Abstract:
As a typical initial and boundary-value problem, data assimilation technique plays a very important role in numerical weather prediction (NWP). In the past decades, the 3D and 4D-Var data assimilation techniques were improved quickly not only in the theoretical researches but also in the NWPs of operational centers. However, there are still some problems which limit the wide use of variational data assimilation techniques. One of them is that the general 3-dimensional variational data assimilation (3DVar) technique is short of complicated constraints such as the dynamics and physics in a numerical model, as are used in the 4-dimensional variational data assimilation (4DVar) technique. The other one is that using a numerical model and its adjoint with the 4DVar technique requires a large amount of computer resources, and thus limits its practical applicability. A new 3DVar method (mode-constrained 3DVar, MC-3DVar) is then proposed by incorporating a numerical model constraint. This method minimizes the distance between the observations and model variables and also their time tendency, so that the optimized initial conditions not only fit the observations but also satisfy the constraints of full dynamics and physics of the numerical model. In this study, an assimilation cycle is employed to improve the initial conditions using various data at different time.
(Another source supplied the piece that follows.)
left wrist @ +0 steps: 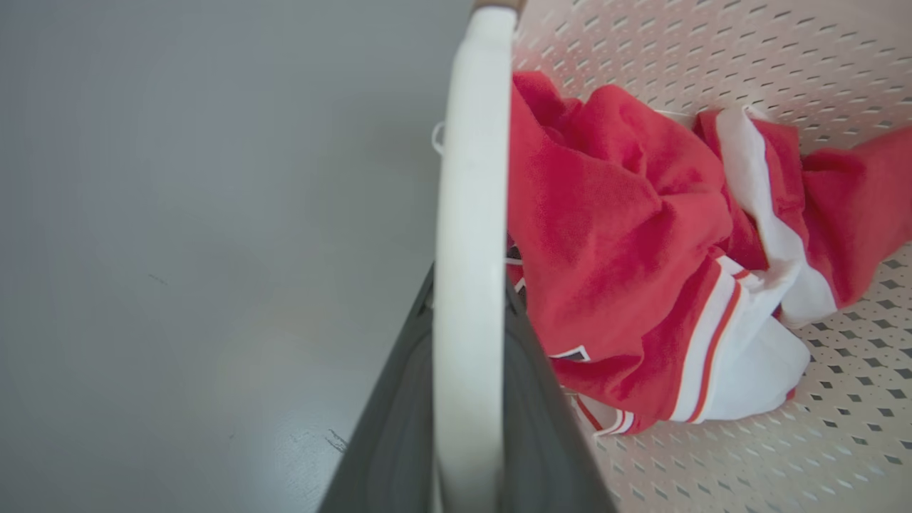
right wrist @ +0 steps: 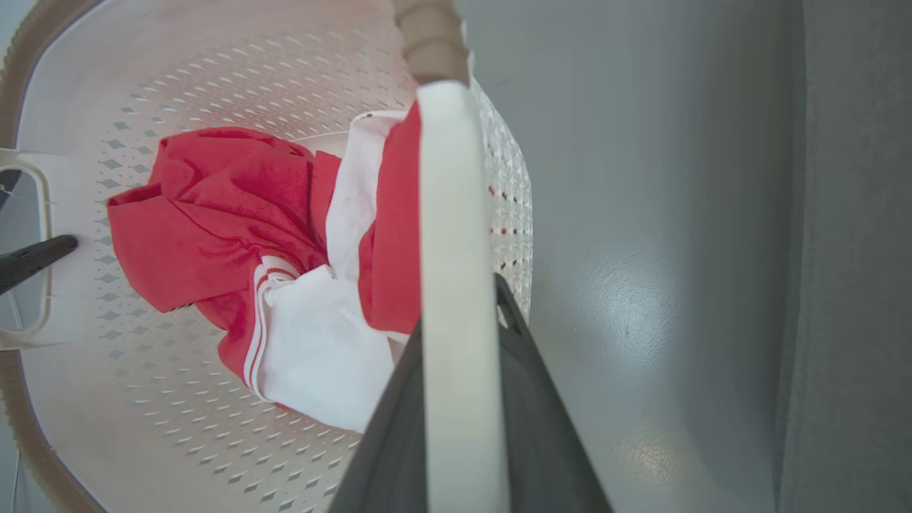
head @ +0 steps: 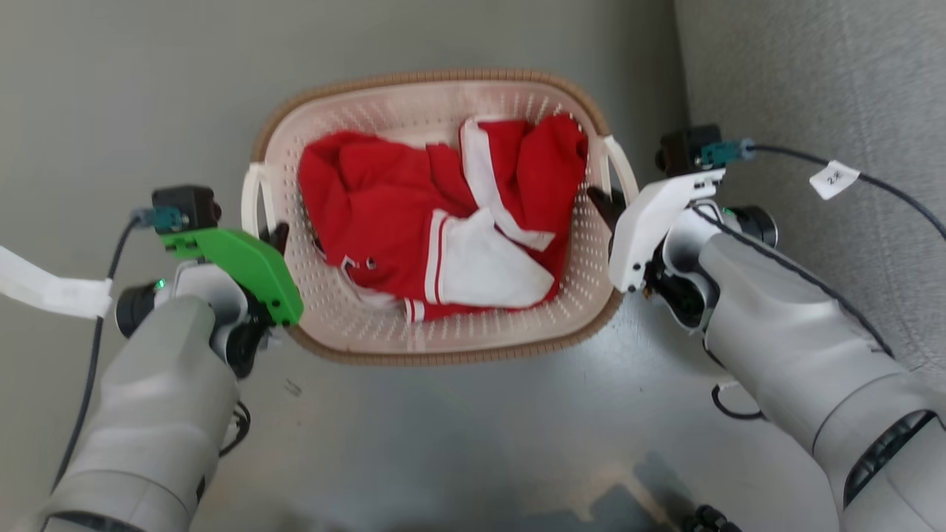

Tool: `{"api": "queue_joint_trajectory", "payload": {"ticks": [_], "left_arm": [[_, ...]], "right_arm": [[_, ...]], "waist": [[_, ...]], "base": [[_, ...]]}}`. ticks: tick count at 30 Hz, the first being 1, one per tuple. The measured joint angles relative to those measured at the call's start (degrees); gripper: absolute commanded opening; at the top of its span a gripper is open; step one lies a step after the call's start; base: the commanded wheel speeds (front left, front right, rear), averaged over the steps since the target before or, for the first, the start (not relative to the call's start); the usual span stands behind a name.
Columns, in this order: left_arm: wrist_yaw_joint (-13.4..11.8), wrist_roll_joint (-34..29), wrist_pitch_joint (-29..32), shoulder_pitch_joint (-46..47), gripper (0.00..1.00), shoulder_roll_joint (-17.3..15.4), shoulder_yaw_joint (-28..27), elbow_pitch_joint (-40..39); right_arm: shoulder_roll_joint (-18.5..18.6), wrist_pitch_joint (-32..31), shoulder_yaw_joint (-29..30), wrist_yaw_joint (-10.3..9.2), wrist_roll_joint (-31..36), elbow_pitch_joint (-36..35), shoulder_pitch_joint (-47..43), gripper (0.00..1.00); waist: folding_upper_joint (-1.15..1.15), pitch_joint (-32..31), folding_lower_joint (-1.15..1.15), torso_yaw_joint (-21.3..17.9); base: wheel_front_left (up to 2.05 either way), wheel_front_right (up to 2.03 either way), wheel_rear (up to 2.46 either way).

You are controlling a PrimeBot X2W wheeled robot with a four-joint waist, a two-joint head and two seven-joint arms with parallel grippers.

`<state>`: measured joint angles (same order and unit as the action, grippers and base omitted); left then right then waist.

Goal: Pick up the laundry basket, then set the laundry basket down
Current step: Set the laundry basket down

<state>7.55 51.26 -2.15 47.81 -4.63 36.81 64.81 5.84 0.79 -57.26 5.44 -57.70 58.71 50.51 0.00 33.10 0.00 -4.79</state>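
The laundry basket (head: 443,96) sits between our arms above the grey floor (head: 111,89), with a red-and-white garment (head: 414,222) crumpled inside. Our left gripper (head: 277,236) clamps its left handle (head: 251,199) and our right gripper (head: 602,203) clamps the right handle (head: 621,166). We cannot tell whether it touches the floor.

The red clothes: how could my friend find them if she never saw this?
Start from the grey floor, then find the cream laundry basket with a brown rim between the robot's arms. Crumpled inside it lies the red garment, the only thing in there, bright red with white panels and stripes.
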Motion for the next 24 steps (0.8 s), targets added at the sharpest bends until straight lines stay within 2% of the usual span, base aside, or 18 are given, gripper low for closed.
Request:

A case study of Typhoon Saomai (2006) from 20:00 BST 8 to 05:00 BST 9 August is carried out. The assimilated data include the cloud drift wind, QuikSCAT sea level wind, and Bogus sea level pressure. The track forecast of Saomai is improved dramatically after assimilating these data. The simulated structure of the typhoon is also improved using the new initial conditions after the assimilation cycle.
These can be attributed to that using MC-3DVar method, after the Bogus sea level pressure field is assimilated, the height, wind and other variables are also adjusted by the constraints of the dynamics and physics of the numerical model. In addition to the Bogus vortex data, the other assimilated observations are also important to improve the initial conditions.